Purpose - This paper sets out to present a fully explicit smoothed particle hydrodynamics (SPH) method to solve non-Newtonian fluid flow problems. Design/methodology/approach - The governing equations are momentum equations along with the continuity equation which are described in a Lagrangian framework. A new treatment similar to that used in Eulerian formulations is applied to viscous terms, which facilitates the implementation of various inelastic non-Newtonian models. This approach utilizes the exact forms of the shear strain rate tensor and its second principal invariant to calculate the shear stress tensor. Three constitutive laws including power-law, Bingham-plastic and Herschel-Bulkley models are studied in this work. The imposition of the incompressibility is fulfilled using a penalty-like formulation which creates a trade-off between the pressure and density variations. Solid walls are simulated by the boundary particles whose positions are fixed but contribute to the field variables in the same way as the fluid particles in flow field. Findings - The performance of the proposed algorithm is assessed by solving three test cases including a non-Newtonian dam-break problem, flow in an annular viscometer using the aforementioned models and a mud fluid flow on a sloping bed under an overlying water. The results obtained by the proposed SPH algorithm are in close agreement with the available experimental and/or numerical data. Research limitations/implications - In this work, only inelastic non-Newtonian models are studied.
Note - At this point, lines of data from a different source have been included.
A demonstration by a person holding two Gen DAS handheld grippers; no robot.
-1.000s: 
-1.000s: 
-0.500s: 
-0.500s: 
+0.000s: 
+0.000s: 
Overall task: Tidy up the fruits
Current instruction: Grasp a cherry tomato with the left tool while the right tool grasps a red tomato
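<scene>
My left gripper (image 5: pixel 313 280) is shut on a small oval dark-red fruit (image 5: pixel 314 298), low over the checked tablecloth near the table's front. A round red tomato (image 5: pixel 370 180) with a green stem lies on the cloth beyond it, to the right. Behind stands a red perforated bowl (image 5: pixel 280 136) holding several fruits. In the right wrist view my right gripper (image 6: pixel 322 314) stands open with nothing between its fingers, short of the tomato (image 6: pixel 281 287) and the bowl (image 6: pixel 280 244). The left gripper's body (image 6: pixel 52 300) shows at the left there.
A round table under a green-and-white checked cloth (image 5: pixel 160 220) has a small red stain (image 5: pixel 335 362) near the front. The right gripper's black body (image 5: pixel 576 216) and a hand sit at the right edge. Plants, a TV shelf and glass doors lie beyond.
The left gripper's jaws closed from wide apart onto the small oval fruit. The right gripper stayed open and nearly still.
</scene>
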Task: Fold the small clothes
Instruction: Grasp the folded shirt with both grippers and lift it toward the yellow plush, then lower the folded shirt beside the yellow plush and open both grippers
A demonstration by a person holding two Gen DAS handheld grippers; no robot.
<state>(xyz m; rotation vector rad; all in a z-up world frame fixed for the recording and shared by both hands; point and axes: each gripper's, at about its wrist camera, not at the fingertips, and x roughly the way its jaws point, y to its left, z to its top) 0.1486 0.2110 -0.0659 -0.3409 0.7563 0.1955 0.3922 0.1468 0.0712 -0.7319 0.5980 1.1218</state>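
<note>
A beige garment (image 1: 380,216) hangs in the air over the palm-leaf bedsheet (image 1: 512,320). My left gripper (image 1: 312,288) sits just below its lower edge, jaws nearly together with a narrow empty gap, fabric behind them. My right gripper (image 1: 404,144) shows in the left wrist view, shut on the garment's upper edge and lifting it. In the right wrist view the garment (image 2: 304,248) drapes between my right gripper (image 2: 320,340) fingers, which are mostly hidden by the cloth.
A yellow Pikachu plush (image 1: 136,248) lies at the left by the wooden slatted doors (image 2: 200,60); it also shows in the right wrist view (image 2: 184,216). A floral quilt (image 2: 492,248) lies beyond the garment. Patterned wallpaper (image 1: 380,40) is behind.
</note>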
This paper deals with 2D problems, although extension of the proposed scheme to 3D is straightforward. Practical implications - This study shows that various types of flow problems involving fluid-solid and fluid-fluid interfaces can be solved using the proposed SPH method. Originality/value - Using the proposed numerical treatment of viscous terms, a unified and consistent approach was devised to study various non-Newtonian flow models.